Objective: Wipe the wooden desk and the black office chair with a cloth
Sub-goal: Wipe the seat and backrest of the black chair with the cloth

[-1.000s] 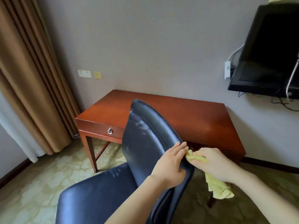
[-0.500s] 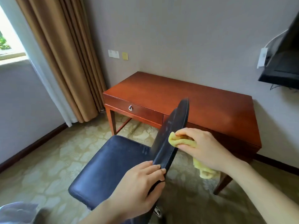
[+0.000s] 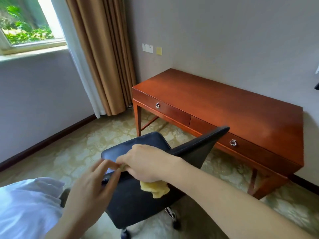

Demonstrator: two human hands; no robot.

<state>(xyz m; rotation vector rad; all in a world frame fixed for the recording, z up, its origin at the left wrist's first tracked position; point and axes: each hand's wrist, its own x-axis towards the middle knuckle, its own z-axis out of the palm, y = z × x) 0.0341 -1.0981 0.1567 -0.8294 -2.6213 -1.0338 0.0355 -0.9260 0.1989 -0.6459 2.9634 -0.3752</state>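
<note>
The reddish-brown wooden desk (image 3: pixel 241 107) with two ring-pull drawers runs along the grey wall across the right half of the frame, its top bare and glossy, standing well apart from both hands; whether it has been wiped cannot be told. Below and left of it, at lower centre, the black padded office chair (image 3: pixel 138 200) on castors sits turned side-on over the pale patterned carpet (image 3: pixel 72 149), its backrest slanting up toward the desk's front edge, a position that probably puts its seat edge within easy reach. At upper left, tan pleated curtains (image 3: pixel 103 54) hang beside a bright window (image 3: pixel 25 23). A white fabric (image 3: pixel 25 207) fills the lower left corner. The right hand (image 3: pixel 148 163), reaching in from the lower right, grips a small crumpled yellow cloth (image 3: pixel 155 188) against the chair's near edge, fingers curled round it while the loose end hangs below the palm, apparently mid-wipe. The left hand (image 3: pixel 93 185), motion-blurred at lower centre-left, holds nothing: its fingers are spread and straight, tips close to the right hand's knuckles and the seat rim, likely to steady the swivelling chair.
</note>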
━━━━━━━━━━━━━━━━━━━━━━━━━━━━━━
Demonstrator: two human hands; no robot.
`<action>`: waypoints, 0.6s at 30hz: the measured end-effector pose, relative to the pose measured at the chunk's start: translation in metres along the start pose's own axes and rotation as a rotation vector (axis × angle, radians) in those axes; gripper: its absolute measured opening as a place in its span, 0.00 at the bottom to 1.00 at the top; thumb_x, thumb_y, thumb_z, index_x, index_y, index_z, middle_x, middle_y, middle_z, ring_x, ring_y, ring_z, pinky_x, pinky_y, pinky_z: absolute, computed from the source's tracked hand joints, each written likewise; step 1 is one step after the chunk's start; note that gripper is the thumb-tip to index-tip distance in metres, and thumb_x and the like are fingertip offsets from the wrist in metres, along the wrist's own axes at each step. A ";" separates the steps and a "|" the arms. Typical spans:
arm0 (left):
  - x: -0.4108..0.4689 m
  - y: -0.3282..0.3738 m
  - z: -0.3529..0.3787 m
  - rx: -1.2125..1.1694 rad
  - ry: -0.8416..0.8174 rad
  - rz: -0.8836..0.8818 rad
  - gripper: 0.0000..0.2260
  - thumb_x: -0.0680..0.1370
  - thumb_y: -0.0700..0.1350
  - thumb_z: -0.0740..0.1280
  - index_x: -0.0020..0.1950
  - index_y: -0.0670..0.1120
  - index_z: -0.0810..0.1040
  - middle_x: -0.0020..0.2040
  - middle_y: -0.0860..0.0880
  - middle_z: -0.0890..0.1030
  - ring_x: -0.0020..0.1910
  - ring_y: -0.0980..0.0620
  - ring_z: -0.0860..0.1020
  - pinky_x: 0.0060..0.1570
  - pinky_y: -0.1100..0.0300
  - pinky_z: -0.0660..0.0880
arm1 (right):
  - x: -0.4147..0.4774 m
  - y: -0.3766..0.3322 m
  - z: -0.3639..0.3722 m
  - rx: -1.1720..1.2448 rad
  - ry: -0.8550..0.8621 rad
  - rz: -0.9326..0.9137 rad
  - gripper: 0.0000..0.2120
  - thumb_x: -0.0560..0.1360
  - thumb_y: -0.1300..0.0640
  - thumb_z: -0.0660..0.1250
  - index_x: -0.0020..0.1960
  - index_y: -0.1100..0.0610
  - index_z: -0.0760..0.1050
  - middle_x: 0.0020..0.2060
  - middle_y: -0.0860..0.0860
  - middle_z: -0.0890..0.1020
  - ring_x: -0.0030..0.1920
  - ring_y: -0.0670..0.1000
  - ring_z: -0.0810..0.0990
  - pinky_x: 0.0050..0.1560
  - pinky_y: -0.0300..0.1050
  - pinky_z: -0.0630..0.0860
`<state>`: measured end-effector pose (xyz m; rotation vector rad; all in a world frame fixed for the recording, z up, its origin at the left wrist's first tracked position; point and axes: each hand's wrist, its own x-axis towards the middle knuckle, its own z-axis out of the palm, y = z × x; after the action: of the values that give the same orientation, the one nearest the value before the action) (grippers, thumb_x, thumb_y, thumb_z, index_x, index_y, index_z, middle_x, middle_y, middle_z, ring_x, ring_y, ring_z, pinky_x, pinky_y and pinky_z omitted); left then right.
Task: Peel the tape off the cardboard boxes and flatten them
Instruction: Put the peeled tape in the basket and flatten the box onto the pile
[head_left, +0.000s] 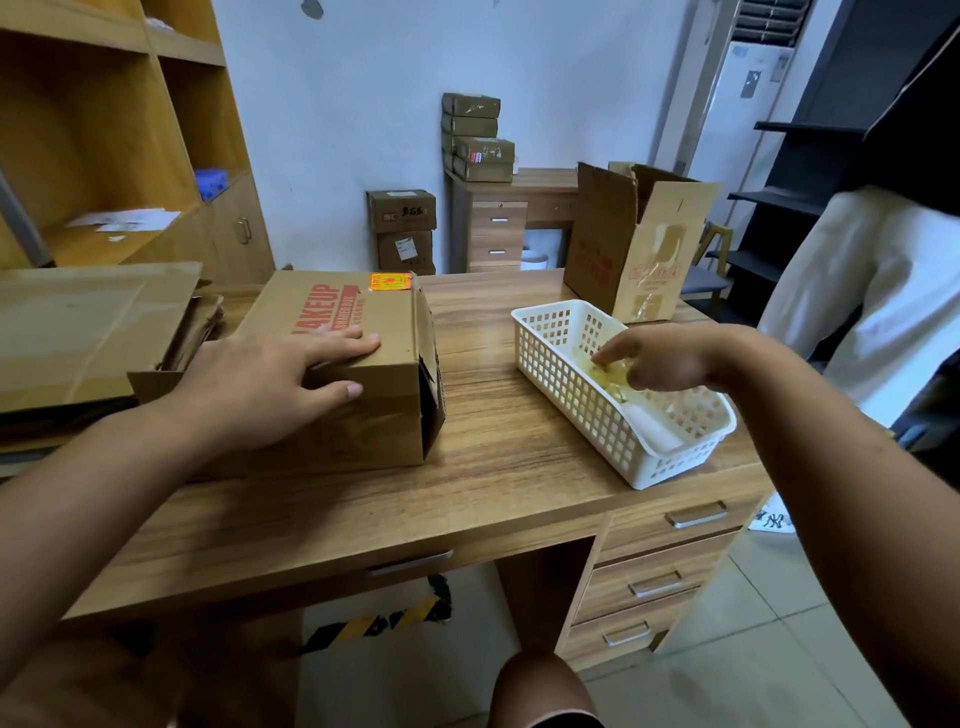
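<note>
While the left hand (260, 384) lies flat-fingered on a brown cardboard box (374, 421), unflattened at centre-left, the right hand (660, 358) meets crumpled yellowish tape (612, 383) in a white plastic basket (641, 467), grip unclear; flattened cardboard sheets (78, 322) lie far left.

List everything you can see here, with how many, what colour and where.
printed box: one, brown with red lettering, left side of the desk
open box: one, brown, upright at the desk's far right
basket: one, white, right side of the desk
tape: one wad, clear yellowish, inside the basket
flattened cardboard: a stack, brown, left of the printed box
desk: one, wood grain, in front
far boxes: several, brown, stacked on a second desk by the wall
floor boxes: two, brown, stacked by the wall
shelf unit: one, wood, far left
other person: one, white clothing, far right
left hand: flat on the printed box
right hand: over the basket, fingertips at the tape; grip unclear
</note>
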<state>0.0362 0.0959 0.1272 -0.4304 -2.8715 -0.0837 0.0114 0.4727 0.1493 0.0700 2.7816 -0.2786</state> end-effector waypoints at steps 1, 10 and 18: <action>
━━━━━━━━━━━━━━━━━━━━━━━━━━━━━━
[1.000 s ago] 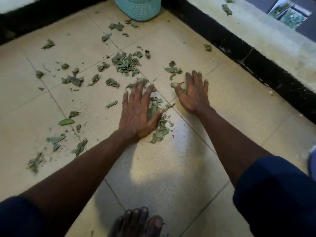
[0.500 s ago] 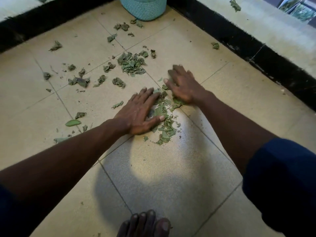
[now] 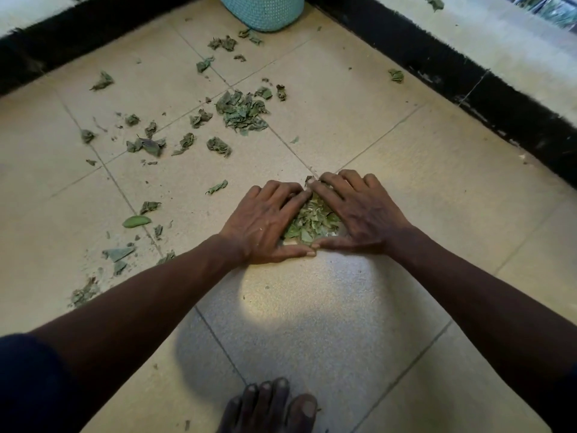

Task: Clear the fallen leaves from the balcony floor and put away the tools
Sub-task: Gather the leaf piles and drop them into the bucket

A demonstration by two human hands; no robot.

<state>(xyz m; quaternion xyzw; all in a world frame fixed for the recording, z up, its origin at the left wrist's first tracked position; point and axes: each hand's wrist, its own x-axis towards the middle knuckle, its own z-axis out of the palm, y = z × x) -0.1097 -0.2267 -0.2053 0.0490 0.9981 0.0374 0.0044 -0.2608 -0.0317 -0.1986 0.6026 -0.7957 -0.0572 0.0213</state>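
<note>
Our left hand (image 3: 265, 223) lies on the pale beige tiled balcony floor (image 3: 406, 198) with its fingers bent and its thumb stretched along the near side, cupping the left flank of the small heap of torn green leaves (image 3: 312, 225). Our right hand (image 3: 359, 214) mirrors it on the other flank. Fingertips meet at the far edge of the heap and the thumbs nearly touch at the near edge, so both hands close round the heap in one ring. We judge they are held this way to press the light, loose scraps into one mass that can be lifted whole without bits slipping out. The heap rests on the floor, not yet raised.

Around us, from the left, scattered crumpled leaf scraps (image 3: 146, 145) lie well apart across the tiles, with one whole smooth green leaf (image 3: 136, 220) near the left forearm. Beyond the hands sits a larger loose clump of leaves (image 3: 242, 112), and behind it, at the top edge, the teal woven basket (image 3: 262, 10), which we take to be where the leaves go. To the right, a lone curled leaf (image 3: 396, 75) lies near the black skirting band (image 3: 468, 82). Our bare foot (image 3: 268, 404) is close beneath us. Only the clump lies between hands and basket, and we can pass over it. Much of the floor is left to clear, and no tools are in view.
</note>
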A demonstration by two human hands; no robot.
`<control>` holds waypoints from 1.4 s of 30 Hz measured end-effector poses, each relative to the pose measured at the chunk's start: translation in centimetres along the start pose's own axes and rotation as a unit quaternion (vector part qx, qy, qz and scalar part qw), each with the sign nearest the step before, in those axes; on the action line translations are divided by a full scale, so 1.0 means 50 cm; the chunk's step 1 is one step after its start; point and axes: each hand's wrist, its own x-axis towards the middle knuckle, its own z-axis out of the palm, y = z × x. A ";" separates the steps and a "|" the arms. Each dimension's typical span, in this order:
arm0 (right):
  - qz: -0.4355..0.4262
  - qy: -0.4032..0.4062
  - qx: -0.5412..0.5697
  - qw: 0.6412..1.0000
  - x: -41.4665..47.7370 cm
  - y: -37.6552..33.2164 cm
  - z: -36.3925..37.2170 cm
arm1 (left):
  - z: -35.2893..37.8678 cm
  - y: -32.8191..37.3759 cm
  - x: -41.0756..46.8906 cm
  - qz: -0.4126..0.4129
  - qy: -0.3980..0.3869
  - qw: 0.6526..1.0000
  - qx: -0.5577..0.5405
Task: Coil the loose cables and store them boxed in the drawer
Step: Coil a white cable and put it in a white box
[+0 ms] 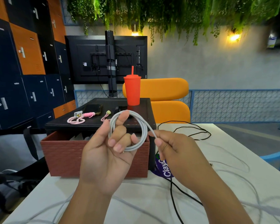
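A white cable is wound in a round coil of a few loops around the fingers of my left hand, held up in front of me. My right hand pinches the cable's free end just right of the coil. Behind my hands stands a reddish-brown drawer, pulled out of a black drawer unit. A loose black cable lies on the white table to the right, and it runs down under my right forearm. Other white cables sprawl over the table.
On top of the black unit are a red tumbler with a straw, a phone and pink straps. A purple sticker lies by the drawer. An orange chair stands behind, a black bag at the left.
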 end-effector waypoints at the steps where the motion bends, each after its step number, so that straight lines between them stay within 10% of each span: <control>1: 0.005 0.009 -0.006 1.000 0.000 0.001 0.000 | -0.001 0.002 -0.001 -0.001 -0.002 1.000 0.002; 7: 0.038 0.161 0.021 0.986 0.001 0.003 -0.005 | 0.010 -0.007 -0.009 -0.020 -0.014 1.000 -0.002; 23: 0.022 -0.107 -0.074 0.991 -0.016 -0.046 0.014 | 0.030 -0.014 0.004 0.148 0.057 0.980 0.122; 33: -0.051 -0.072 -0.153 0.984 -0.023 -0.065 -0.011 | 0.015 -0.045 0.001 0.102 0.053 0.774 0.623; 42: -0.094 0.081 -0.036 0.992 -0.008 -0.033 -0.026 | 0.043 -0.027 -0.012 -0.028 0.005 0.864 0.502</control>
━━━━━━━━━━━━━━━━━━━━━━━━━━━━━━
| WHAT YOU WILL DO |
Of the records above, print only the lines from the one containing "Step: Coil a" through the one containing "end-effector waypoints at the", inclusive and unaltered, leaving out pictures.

| RESULT OF THE TASK |
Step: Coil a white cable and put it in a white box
[+0 ms] 
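A white cable is wound in a round coil of a few loops around the fingers of my left hand, held up in front of me. My right hand pinches the cable's free end just right of the coil. Behind my hands stands a reddish-brown drawer, pulled out of a black drawer unit. A loose black cable lies on the white table to the right, and it runs down under my right forearm. Other white cables sprawl over the table.
On top of the black unit are a red tumbler with a straw, a phone and pink straps. A purple sticker lies by the drawer. An orange chair stands behind, a black bag at the left.
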 end-effector waypoints at the steps where the motion bends, each after its step number, so that straight lines between them stay within 10% of each span: <control>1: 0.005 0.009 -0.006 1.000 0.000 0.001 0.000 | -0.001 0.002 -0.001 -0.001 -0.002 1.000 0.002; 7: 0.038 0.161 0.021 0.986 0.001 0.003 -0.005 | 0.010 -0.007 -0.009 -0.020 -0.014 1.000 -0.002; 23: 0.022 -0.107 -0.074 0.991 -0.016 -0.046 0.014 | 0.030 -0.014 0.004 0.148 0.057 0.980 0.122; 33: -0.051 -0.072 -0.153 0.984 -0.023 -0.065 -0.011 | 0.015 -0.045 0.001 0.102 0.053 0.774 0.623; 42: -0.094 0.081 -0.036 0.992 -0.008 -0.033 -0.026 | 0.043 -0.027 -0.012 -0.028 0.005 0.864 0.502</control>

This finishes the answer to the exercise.